I broke it off with G. and didn’t think much about him until I received a phone call months later from a prison.  It was G.; he had stabbed his father and stepmother.

“Why did you do it?” I asked, stunned.

He might have said they were the antichrist, or that they were Judas, or some other such nonsensical explanation, I don’t remember.  I just remember wondering how this young man’s mind had led him so far astray.  th-1

In her book, A Mother’s Reckoning, the mother of Columbine shooter Dylan Kiebold describes her son’s journey through mental illness, culminating in the violent death of many.  Sue Kiebold’s courageous exploration of her son’s motivations points to a system that failed to recognize the depth of his angst.  In the end, his act was ultimately a tragic form of suicide.

As the sister of a paranoid schizophrenic, I can relate to how difficult it is to find quality health care, and help during crisis moments.  The number of individuals needing help far exceeds the available health care professionals in our city.  Waiting lists are long, and the care offered limited.  My family has despaired for many years over the lack of solutions offered to our often suicidal loved one.

It seems to me that the greatest threat facing society today is not the radicalization of our youth, but the lack of effective treatment for those suffering mental health conditions.  While the media rushes to identify terrorist connections they are overlooking the more essential question.  th-2

The unbalanced mind, bent on destruction, will align itself with forces that aggrandize and support its need for validation.  (Perhaps that is not the right word, but I think my point is made.)

While fear sells –  and that is basically what journalism is pandering for – it is socially irresponsible that media is ignoring the real issue here.

9/11 was an organized terrorist attack.  It involved in-depth planning, spread out over a number of years.  It was not a random, nor isolated event.

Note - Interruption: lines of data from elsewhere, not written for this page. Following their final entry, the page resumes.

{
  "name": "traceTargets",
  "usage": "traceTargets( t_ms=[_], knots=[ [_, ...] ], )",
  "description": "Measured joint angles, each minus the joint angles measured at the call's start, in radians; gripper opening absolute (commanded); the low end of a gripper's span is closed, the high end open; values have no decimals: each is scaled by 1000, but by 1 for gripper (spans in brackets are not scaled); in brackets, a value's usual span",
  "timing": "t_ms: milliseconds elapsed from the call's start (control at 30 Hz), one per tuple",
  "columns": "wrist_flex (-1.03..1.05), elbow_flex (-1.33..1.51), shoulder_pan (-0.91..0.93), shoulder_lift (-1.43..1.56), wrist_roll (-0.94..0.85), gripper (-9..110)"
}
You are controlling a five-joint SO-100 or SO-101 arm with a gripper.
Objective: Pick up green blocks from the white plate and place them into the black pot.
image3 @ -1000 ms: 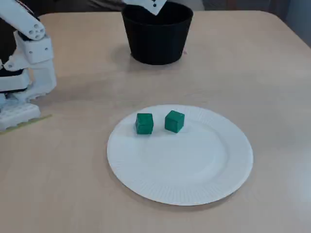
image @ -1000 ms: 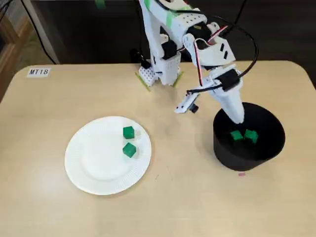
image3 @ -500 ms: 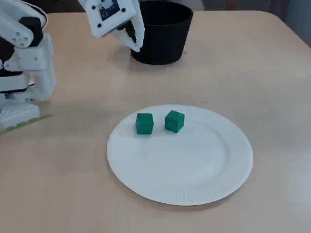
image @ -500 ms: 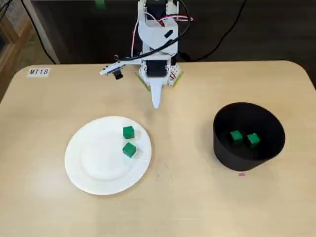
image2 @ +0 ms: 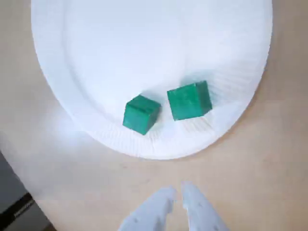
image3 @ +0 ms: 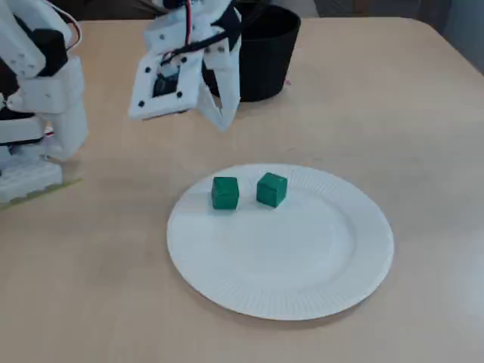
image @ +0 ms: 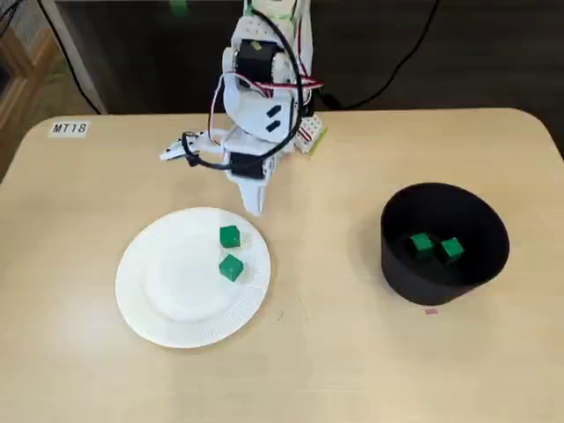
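**Claw empty, just short of the plate rim; blocks straight ahead**

In the wrist view the plate [image2: 96, 43] fills the upper frame. Two green blocks rest near its closer edge: the left block [image2: 141, 114] and the right block [image2: 189, 100], just beside each other but apart. The claw [image2: 177, 192] is below them over the table [image2: 269, 159], outside the rim, its fingers drawn together on nothing. The right block lies almost dead ahead of the tips, the left block ahead and slightly left. Judgement: open, then advance forward over the rim. In a fixed view the pot [image: 397, 264], far right, holds two potted blocks [image: 421, 244].
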Motion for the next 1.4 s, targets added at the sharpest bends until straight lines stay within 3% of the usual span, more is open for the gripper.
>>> traceTargets(
  t_ms=[567,1300,1400],
  knots=[
    [9,-199,28,-344,166,24],
    [-49,-307,69,-563,173,10],
    [-60,-314,81,-580,173,14]
  ],
)
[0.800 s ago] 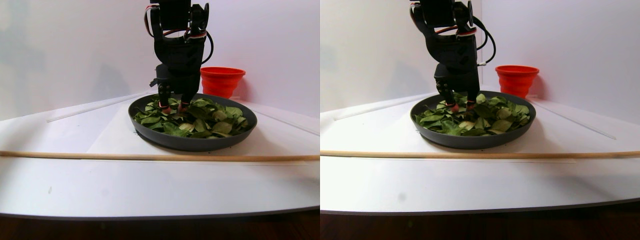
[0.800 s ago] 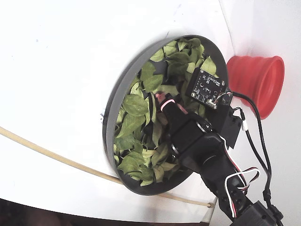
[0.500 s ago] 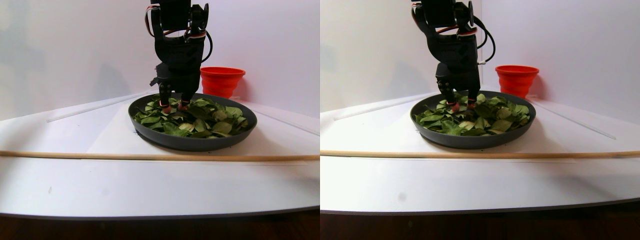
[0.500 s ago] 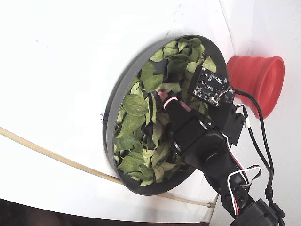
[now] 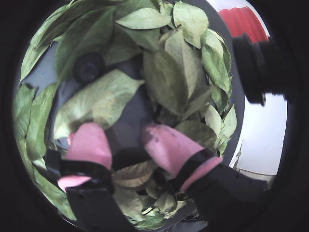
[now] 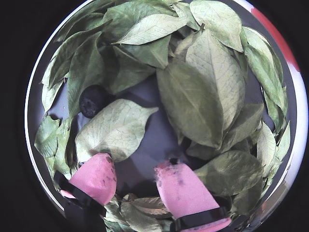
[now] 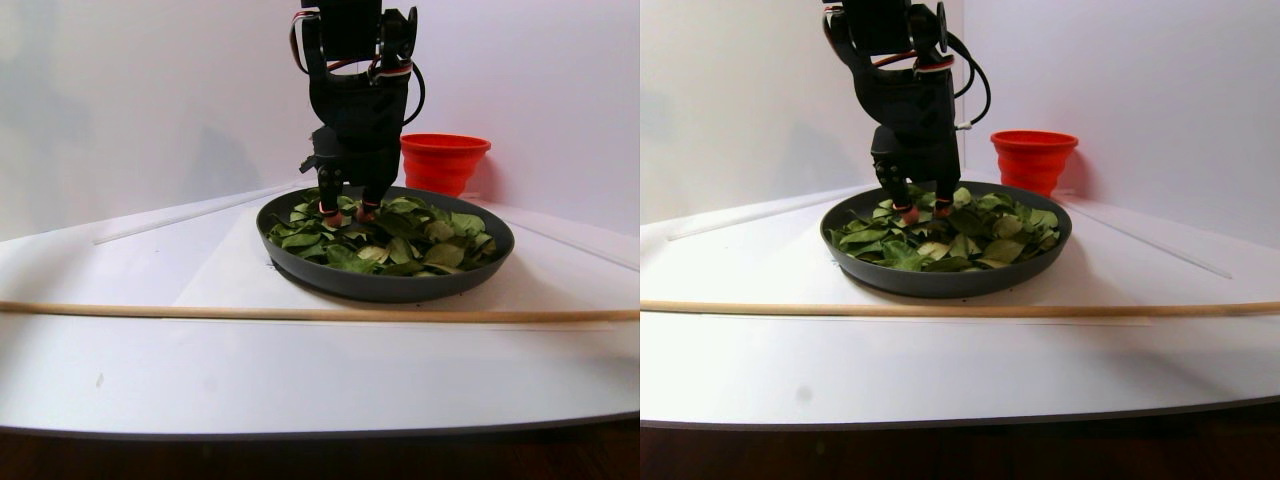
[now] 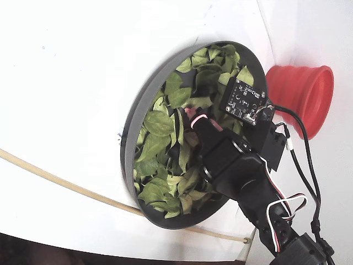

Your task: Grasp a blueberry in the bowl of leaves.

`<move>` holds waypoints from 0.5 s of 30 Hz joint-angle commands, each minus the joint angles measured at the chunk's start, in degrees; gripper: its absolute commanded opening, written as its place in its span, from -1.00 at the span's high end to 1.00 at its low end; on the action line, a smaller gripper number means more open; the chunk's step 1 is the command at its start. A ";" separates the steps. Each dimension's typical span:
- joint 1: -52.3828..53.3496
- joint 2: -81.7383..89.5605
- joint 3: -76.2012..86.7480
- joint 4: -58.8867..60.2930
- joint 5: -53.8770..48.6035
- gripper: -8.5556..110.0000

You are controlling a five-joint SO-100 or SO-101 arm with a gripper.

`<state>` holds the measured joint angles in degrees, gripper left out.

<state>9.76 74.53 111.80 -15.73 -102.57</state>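
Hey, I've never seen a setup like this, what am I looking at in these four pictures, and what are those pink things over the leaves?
It is a small robot arm working over a table. The pink things are its two fingers, the tips of its gripper. Two pictures come from cameras riding on the gripper and look straight down past the fingers. The wide double picture is taken from the side, and the last one from above at an angle. On the white table stands a wide dark grey bowl full of green leaves, with a red cup behind it. A dark blueberry lies among the leaves, ahead of the fingers. The gripper is open and holds nothing.
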 commanded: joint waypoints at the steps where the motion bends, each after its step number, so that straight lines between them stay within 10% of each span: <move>1: 0.18 3.43 -2.29 0.70 -0.18 0.59; 15: -1.05 8.09 -1.76 2.81 -0.35 0.59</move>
<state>8.88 75.06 111.71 -13.01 -102.57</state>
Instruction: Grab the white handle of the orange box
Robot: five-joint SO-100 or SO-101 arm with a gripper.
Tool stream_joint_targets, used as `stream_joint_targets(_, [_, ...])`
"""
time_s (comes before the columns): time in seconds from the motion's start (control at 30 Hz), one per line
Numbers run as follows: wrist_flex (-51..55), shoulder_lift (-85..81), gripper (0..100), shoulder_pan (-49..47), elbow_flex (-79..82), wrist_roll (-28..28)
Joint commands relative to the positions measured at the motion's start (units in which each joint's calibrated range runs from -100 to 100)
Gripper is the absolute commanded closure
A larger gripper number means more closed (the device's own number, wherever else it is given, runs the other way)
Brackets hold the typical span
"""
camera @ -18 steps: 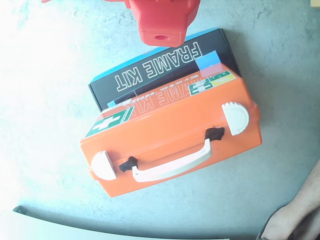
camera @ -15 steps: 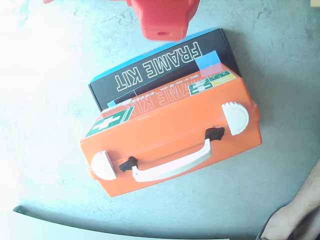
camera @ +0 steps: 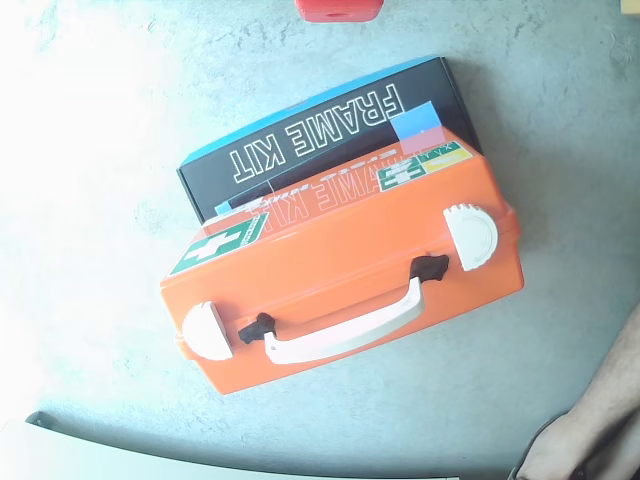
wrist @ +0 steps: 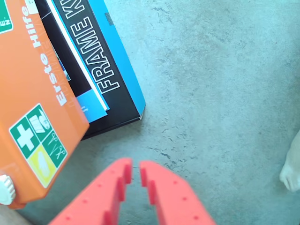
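The orange box [camera: 340, 275] lies mid-desk [camera: 100, 150], propped against the black "FRAME KIT" box [camera: 320, 135], its white handle [camera: 345, 330] along the side facing the desk's near edge — untouched, while the red gripper [wrist: 132, 174] hovers over bare desk, jaws nearly pressed together.

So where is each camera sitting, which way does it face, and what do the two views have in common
Fixed view: mounted above, looking down on the bright orange plastic first-aid box with its long white handle; only a sliver of the red arm shows at the top edge.
Wrist view: rides on the arm, looking down past the red gripper, fingers nearly together, over the grey floor.
Shared: the orange box and the black "FRAME KIT" box.
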Motion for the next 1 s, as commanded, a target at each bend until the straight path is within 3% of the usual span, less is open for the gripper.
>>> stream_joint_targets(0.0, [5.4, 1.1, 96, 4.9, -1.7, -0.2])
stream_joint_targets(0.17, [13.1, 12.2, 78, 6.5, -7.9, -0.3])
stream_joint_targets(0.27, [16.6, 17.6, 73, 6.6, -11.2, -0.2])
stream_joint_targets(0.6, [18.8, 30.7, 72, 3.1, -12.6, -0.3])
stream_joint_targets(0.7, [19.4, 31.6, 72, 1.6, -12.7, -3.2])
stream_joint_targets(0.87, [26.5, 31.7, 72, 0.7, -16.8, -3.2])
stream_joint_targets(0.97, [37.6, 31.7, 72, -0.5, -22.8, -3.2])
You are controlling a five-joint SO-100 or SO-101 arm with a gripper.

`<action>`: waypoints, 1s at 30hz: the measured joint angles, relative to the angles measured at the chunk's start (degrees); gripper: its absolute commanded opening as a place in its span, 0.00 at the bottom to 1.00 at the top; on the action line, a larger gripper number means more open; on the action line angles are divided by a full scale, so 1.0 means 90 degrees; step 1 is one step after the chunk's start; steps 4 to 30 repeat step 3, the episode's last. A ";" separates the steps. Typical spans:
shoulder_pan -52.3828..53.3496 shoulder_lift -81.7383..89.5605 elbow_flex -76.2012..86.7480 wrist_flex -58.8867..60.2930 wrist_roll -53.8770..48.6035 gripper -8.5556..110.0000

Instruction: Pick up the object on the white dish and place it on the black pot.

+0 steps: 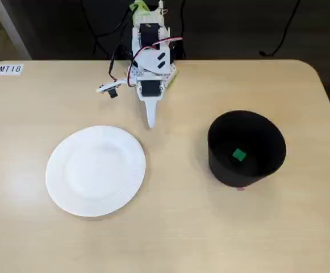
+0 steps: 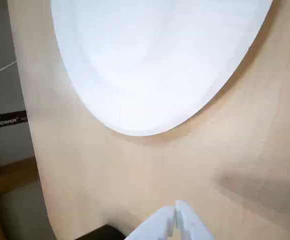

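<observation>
the object [image 1: 238,154] lay inside the black pot [image 1: 267,162] at frame right; white dish [image 1: 95,170] bare, so placement appeared done; jaws closed, empty, upper centre.

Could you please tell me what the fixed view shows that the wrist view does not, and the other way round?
Only the fixed view shows the black pot with the green cube inside it, the whole arm folded at the table's far edge, and the "MT18" label. Only the wrist view shows a dark "NEEWER" item beyond the table edge. Both show the white dish with nothing on it, the wooden table, and the gripper, whose fingertips meet in the wrist view.
</observation>
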 measured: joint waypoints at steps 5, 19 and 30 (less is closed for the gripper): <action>0.0000 0.0000 0.0000 0.0000 0.0000 0.07; 0.0000 0.0000 0.0000 0.0000 0.0000 0.07; 0.0000 0.0000 0.0000 0.0000 0.0000 0.07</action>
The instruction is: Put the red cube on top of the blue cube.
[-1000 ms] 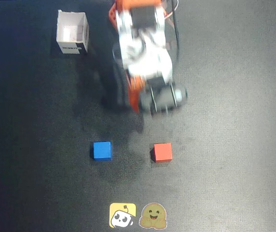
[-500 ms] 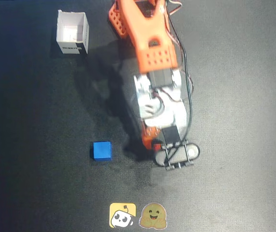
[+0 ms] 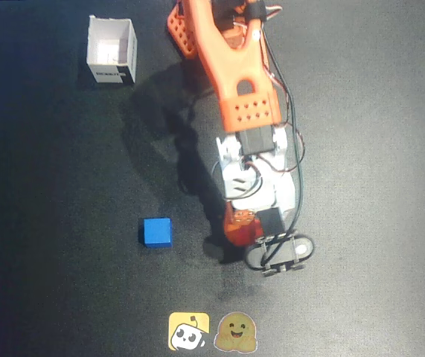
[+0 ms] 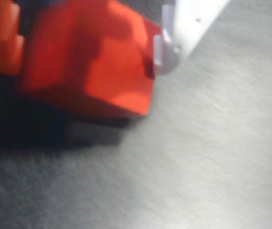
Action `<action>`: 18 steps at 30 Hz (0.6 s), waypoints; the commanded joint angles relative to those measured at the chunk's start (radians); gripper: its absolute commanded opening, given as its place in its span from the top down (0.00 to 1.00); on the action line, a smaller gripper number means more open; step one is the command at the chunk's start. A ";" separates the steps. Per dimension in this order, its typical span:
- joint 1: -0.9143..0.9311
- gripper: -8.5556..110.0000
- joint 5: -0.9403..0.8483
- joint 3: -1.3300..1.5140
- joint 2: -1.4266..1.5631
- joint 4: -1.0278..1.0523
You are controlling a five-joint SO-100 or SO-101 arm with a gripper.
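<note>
Red cube [image 4: 88,62] between the fingers [image 4: 183,28] (orange one left, white one right in the wrist view), clamped, on the table [image 4: 197,167]; blue cube [image 3: 156,232] well apart, left overhead.

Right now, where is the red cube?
In the wrist view the red cube sits between the gripper fingers; overhead, the arm mostly hides it, right of the blue cube.

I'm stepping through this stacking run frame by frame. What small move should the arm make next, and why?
Probably close fully and lift straight up. In the wrist view the red cube sits between the gripper's orange and white fingers, its shadow still on the mat. Overhead, the blue cube lies apart to the left, so lifting must precede carrying.
</note>
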 commanded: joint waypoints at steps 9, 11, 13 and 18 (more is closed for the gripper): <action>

Individuals seeking media attention, who follow trends in violence, will associate with factions such as ISIS, more out of misguided delusions than true affiliation with any one cause.  These individuals should be forcing society to ask the difficult questions, including what needs to be done to better address the needs of the mentally ill.

The energy with which the media sensationalize the perpetrators of mass killings only fuels further acts of violence.  Imagine what would happen if that same fervor was invested in identifying and providing help for those at risk.